--- DATASET SECTION Enclosed Below ---

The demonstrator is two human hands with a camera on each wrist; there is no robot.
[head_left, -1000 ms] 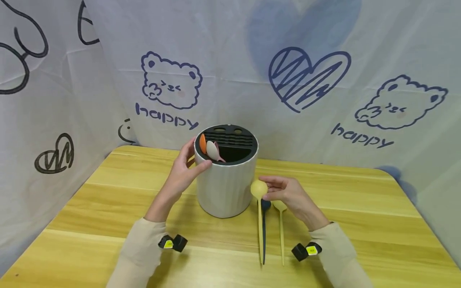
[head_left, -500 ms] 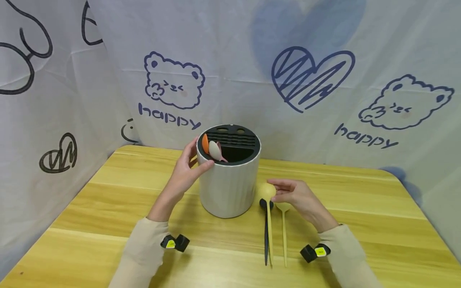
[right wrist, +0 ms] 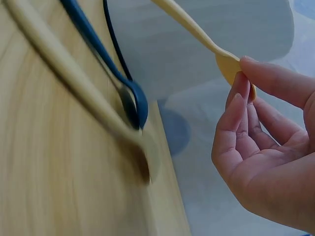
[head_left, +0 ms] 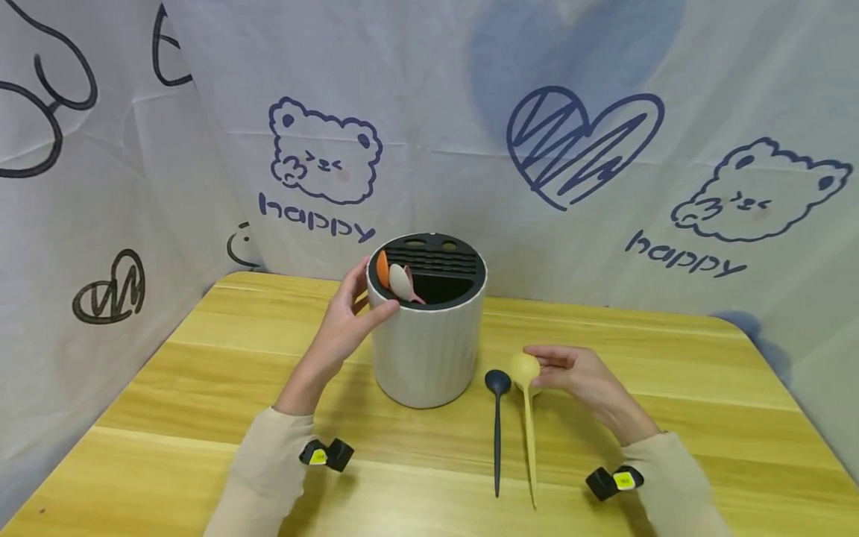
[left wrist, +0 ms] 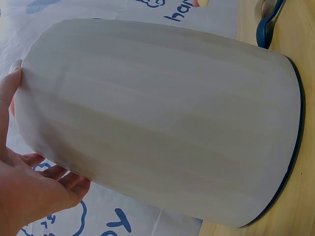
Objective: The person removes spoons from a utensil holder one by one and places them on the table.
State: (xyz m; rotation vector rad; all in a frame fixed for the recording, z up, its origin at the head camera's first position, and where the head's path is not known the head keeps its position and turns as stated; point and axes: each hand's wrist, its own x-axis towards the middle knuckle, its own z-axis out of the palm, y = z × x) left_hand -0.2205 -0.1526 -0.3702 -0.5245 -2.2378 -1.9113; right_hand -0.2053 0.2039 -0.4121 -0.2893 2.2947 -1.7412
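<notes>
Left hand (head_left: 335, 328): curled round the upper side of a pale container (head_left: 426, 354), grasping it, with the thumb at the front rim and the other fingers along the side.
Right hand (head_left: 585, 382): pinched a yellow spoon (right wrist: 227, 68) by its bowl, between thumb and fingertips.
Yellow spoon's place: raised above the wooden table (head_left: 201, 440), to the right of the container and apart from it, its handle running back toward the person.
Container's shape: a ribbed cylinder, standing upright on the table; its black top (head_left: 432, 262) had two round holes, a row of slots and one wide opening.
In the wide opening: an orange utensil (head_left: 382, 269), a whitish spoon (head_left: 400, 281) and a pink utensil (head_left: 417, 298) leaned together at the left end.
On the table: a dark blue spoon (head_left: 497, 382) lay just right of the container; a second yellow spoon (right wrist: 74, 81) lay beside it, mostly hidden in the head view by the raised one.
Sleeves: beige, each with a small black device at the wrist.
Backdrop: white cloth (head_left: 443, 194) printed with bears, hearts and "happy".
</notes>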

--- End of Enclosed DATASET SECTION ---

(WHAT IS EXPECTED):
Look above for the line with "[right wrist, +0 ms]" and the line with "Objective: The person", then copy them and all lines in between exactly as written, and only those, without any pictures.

(OUTPUT BELOW):
[right wrist, +0 ms] 
[head_left, +0 ms] 
[left wrist, +0 ms] 
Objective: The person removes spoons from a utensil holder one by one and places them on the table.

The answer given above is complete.